* **TASK GOAL**: Read through the material below and copy each line in which the word "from" occurs.
*** Opening DATA BLOCK ***
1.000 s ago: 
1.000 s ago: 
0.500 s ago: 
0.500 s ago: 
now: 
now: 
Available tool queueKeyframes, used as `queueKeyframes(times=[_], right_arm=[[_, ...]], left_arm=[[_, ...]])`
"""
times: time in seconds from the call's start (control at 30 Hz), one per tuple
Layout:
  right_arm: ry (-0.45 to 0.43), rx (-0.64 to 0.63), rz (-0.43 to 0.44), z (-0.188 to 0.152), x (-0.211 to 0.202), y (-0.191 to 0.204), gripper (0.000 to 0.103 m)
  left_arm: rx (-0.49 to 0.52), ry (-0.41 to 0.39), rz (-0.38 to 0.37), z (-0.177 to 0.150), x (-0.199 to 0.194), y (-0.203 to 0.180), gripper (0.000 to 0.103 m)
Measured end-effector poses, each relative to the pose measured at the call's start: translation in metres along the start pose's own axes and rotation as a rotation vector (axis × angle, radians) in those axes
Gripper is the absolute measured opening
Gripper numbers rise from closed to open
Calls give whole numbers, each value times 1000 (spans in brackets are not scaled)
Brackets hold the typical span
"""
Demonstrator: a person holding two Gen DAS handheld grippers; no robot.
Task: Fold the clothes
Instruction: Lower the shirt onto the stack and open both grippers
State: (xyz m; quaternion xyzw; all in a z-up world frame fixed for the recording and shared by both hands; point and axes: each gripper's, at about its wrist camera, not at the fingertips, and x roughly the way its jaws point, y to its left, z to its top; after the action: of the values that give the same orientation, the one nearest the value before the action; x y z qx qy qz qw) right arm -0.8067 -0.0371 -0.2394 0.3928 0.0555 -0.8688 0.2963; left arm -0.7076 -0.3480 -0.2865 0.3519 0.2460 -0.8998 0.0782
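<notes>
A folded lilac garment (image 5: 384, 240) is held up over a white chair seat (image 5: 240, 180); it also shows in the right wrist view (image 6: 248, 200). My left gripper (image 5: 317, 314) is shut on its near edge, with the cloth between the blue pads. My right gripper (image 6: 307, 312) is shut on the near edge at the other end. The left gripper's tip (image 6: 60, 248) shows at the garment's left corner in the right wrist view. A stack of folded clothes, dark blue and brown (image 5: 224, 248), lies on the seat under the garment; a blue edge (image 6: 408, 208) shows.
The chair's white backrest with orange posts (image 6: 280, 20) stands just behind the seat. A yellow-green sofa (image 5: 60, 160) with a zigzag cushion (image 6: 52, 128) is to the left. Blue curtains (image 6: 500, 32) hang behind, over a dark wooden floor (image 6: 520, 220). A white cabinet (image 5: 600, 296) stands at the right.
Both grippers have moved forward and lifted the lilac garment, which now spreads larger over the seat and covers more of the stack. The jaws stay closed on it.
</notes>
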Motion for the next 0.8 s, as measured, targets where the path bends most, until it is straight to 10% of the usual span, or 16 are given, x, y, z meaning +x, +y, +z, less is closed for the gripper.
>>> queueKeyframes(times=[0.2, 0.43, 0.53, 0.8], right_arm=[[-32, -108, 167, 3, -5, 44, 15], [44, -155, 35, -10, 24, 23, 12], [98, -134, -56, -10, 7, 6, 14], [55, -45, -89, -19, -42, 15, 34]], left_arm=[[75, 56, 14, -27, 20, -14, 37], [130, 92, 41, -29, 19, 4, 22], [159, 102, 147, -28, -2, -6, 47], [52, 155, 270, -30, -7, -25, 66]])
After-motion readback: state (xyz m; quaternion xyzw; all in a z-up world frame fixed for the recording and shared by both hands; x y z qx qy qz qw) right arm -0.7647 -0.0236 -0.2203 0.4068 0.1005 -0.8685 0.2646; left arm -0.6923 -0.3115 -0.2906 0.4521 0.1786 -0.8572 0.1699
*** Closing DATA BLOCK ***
* **EXPECTED ANSWER**:
times: time in seconds from the call's start (control at 30 Hz), one per tuple
Gripper numbers rise from closed to open

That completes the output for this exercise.